YOUR OBJECTIVE =
Transcribe every line of the listing below without any deviation.

___

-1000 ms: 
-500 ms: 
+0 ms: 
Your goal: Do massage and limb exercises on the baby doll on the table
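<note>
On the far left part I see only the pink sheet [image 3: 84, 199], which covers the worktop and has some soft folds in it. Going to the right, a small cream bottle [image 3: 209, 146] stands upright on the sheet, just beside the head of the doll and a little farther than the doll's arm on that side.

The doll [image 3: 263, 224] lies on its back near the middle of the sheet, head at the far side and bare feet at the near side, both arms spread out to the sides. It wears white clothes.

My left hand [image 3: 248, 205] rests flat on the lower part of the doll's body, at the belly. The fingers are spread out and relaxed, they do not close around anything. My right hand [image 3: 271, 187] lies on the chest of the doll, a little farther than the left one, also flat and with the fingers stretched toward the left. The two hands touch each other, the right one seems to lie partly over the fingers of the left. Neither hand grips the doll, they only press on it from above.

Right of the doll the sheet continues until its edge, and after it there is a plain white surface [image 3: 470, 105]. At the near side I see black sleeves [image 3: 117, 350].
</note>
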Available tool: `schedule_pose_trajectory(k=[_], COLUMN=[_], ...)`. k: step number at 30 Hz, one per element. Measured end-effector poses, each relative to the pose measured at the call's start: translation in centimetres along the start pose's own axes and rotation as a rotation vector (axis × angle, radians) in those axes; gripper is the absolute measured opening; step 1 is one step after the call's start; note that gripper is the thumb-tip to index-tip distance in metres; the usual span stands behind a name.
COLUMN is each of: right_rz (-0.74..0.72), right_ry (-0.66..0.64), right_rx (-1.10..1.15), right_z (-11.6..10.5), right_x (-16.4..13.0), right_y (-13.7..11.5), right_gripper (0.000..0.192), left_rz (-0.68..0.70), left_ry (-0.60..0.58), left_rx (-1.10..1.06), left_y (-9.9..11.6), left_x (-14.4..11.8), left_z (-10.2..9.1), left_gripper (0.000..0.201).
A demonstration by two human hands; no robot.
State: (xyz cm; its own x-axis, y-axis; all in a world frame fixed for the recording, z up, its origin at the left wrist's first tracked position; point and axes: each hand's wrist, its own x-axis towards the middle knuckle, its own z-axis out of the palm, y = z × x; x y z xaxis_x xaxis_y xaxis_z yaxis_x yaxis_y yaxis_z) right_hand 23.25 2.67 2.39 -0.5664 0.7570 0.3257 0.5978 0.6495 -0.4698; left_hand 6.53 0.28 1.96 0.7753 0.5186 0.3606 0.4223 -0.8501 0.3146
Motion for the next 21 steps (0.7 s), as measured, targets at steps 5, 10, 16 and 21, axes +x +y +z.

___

ANSWER TO THIS EXERCISE =
-1000 ms: 
-500 ms: 
+0 ms: 
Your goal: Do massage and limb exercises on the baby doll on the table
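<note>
On the far left part I see only the pink sheet [image 3: 84, 199], which covers the worktop and has some soft folds in it. Going to the right, a small cream bottle [image 3: 209, 146] stands upright on the sheet, just beside the head of the doll and a little farther than the doll's arm on that side.

The doll [image 3: 263, 224] lies on its back near the middle of the sheet, head at the far side and bare feet at the near side, both arms spread out to the sides. It wears white clothes.

My left hand [image 3: 248, 205] rests flat on the lower part of the doll's body, at the belly. The fingers are spread out and relaxed, they do not close around anything. My right hand [image 3: 271, 187] lies on the chest of the doll, a little farther than the left one, also flat and with the fingers stretched toward the left. The two hands touch each other, the right one seems to lie partly over the fingers of the left. Neither hand grips the doll, they only press on it from above.

Right of the doll the sheet continues until its edge, and after it there is a plain white surface [image 3: 470, 105]. At the near side I see black sleeves [image 3: 117, 350].
</note>
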Available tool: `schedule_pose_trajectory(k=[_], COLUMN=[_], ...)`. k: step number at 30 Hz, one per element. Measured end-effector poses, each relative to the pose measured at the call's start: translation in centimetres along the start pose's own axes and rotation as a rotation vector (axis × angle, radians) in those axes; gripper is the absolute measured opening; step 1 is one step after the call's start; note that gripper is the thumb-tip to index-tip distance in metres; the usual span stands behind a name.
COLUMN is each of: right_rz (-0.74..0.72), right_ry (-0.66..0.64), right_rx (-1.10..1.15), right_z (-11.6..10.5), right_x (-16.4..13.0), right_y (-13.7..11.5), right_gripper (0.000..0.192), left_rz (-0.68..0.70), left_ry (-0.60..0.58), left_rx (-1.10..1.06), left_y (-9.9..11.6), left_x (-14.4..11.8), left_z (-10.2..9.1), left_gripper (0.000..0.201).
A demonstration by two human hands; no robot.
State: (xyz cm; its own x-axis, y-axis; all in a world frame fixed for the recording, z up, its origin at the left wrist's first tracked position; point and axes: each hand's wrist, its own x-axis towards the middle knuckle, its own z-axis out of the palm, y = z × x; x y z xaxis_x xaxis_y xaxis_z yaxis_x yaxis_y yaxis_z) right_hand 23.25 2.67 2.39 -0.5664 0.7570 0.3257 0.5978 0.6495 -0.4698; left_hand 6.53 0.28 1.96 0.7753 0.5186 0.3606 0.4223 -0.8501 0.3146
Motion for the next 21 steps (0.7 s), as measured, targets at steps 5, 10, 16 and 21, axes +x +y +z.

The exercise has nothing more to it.